Given information =>
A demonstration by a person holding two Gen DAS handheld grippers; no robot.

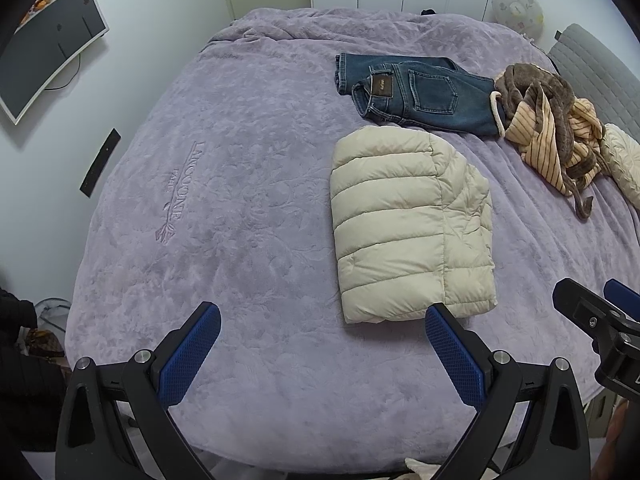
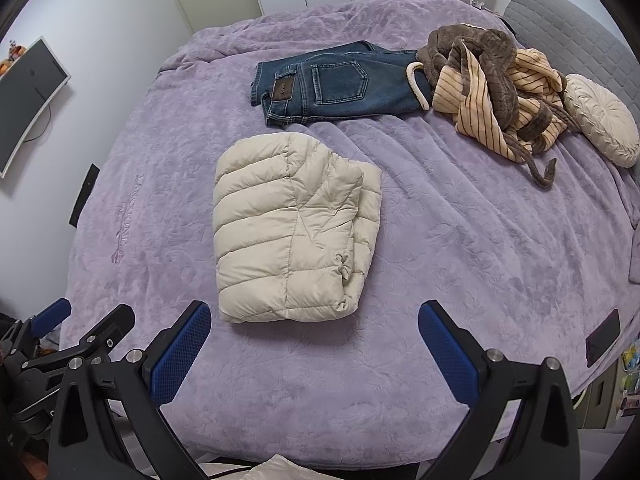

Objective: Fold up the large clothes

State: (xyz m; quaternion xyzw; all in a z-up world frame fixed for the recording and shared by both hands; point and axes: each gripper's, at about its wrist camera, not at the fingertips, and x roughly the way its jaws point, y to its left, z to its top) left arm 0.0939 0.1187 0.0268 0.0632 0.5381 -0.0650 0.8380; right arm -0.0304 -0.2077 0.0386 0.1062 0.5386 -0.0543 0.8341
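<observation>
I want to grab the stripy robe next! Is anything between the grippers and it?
Partly. The folded cream puffer jacket lies between the left gripper and the crumpled brown-and-peach striped robe. From the right gripper, only bare purple blanket shows.

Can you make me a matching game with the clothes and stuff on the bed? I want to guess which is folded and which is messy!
Things:
1. puffer jacket
2. jeans
3. striped robe
4. round cushion

States:
A. blue, folded, back pocket showing
B. crumpled in a heap, not folded
C. cream, folded, nearest the tools
D. pleated, by the grey headboard

Pairs: 1-C, 2-A, 3-B, 4-D
</observation>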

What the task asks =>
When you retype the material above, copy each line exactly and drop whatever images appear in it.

Answer box =>
A demonstration by a person holding two Gen DAS handheld grippers; no robot.


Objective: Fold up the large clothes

State: (xyz m; quaternion xyzw; all in a z-up world frame fixed for the recording and shared by both hands; point and axes: each gripper's, at about its wrist camera, not at the fingertips, and x roughly the way its jaws point, y to its left, z to its top) left arm 0.0939 0.1187 0.0268 0.0632 0.5381 -0.0650 0.8380; right arm -0.0304 -0.2077 0.0386 0.1062 0.5386 -0.0543 0.8341
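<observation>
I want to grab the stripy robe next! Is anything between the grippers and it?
Partly. The folded cream puffer jacket lies between the left gripper and the crumpled brown-and-peach striped robe. From the right gripper, only bare purple blanket shows.

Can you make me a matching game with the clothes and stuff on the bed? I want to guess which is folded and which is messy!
Things:
1. puffer jacket
2. jeans
3. striped robe
4. round cushion

States:
A. blue, folded, back pocket showing
B. crumpled in a heap, not folded
C. cream, folded, nearest the tools
D. pleated, by the grey headboard

Pairs: 1-C, 2-A, 3-B, 4-D
</observation>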

This exercise is complete.